James Unaipon, born James Ngunaitponi, (c. 1835 – 1907) was an Australian Indigenous preacher of the Warrawaldie (also spelt Waruwaldi) Lakalinyeri of the Ngarrindjeri.

Born James Ngunaitponi, he took the name James Reid in honour of the Scottish Free Church minister who baptised him. As James Reid he was sponsored by the Aborigines' Friends' Association for training as a missionary at the Point McLeay Mission on the banks of Lake Alexandrina in the Coorong region of South Australia in 1865. After arriving at Point McLeay from his home in Wellington, Unaipon returned to using his birth name of Ngunaitponi however, the Europeans anglicised his name to Unaipon in correspondence.

On 27 July 1866 Unaipon married Nymbulda, the daughter of Pullum (King Peter) who was the Rupelle (misinterpreted as "King" by colonists) of the Ramindjeri.
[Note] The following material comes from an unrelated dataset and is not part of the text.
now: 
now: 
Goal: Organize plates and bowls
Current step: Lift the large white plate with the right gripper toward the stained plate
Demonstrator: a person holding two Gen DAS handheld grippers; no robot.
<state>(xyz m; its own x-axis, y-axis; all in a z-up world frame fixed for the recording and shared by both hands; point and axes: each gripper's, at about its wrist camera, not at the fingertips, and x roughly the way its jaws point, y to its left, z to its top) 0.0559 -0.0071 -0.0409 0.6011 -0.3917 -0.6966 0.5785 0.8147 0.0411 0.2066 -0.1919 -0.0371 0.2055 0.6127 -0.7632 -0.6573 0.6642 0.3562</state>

The Rev George Taplin assumed that the position of Rupelle was hereditary and widely promoted Nymbulda as a queen, believing that a missionary related to royalty would be more influential in converting the Ngarrindjeri. The Rupelle was in fact elected by the Indigenous Tendi (government) and conferred no additional status to his family.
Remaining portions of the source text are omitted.